Top of DATA SECTION

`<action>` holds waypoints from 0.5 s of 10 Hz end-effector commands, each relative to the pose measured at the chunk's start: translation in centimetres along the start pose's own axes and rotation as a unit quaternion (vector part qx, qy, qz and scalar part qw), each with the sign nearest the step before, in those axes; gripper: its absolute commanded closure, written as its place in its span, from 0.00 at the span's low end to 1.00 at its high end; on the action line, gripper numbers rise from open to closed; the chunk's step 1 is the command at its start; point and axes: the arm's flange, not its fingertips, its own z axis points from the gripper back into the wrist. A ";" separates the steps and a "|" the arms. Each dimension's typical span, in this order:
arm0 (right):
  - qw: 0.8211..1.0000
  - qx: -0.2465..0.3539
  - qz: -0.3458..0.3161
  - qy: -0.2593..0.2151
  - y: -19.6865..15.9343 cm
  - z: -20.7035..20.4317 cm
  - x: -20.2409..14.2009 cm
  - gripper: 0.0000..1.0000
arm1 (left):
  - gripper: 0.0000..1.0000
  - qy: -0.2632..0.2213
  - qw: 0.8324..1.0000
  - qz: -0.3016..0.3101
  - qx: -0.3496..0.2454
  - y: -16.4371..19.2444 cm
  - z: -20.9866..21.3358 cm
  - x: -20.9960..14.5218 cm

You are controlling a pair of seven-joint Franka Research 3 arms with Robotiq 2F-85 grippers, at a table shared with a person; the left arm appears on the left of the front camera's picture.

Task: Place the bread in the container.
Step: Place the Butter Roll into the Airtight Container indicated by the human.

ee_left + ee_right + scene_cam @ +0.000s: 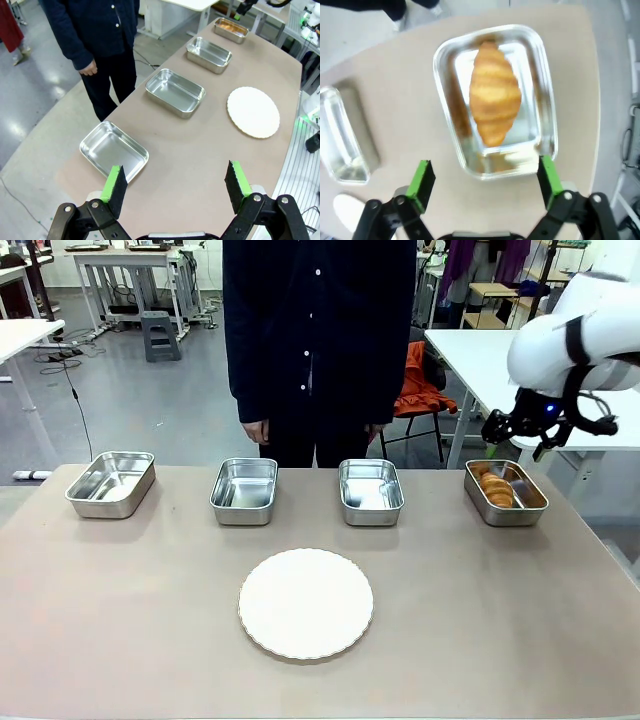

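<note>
The bread (495, 102) is seen lying inside the container (446, 107) at the right end of a row of four steel trays; the other three trays (244, 491) are seen empty. One white plate (306, 602) is placed nearer. The right gripper (485, 180) is held above, fingers apart; the left gripper (176, 185) is also spread wide.

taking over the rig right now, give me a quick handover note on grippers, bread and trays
Right gripper: open, empty, raised above the container at the table's right end.
Left gripper: open, empty, above the table's left end near the leftmost tray.
The bread lies flat inside the container, free of the fingers.
Done: bread is placed.
Left: seemingly only to pull the right arm back. The other three trays and the white plate hold nothing.
</note>
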 end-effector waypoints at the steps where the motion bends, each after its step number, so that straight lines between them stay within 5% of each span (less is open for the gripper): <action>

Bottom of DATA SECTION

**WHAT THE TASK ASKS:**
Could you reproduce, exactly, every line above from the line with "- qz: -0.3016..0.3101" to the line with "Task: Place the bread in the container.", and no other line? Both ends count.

**OUTPUT:**
  - qz: -0.3016..0.3101
  - qx: -0.3496..0.2454
  - y: -16.4371..19.2444 cm
  - z: -20.9866..21.3358 cm
  - x: -20.9960..14.5218 cm

You are controlling a pair of seven-joint Franka Research 3 arms with Robotiq 2F-85 grippers, at a table shared with a person; the left arm appears on the left of the front camera's picture.

Task: Place the bread in the container.

Nothing further remains to be added to the answer.